Prodigy’s Playground

Chapter 12 Butterfly



Chapter 12 Butterfly

The vote came back: two in favor, one against.

The plan to save Yan Rui with time-traveling text messages…

began.

“First, we need to make one thing clear: the secret of time-traveling text messages can only ever be known by the three of us.”

“Therefore, we can’t send the text to Senior Yan Rui. We can only go save her ourselves.”

Inside the club room, Qin Feng wrote on the small blackboard:

“This rescue operation isn’t difficult. As long as we stop the two kids from falling in ahead of time, or stop Yan Rui from jumping in to save them, or lie in wait with a life ring and life jacket… and so on. There are lots of methods.”

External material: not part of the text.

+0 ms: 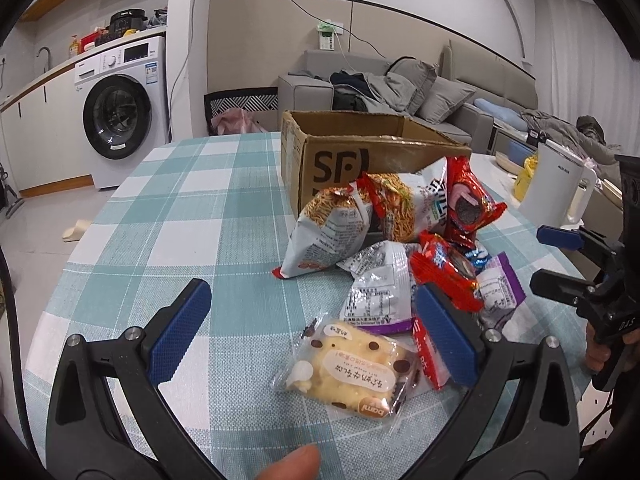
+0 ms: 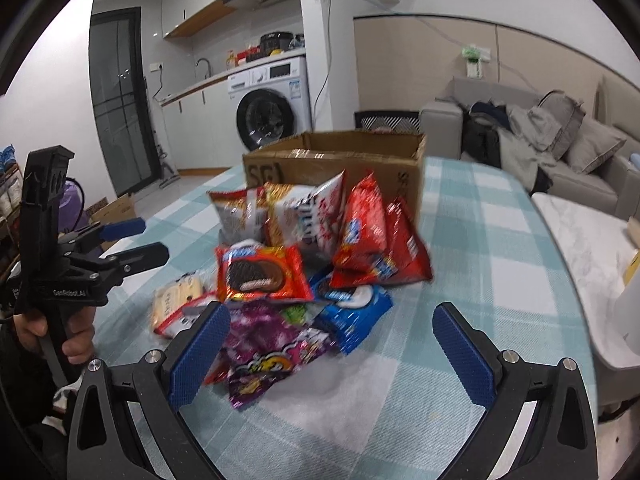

Jiang Ran and Cheng Mengxue nodded.

Yes.

As far as the action itself went, there really was no difficulty at all.Time-traveling text messages were that kind of miraculous, powerful “cheat”—if you could leak precise future information to your past self, what regret couldn’t you patch up?

Only…

Jiang Ran looked at the blackboard, now wiped clean, and said nothing.

He was still worried about that string of mysterious digits.

But when he thought about it carefully, what Qin Feng said also made sense.

What was the point of daydreaming with zero clues?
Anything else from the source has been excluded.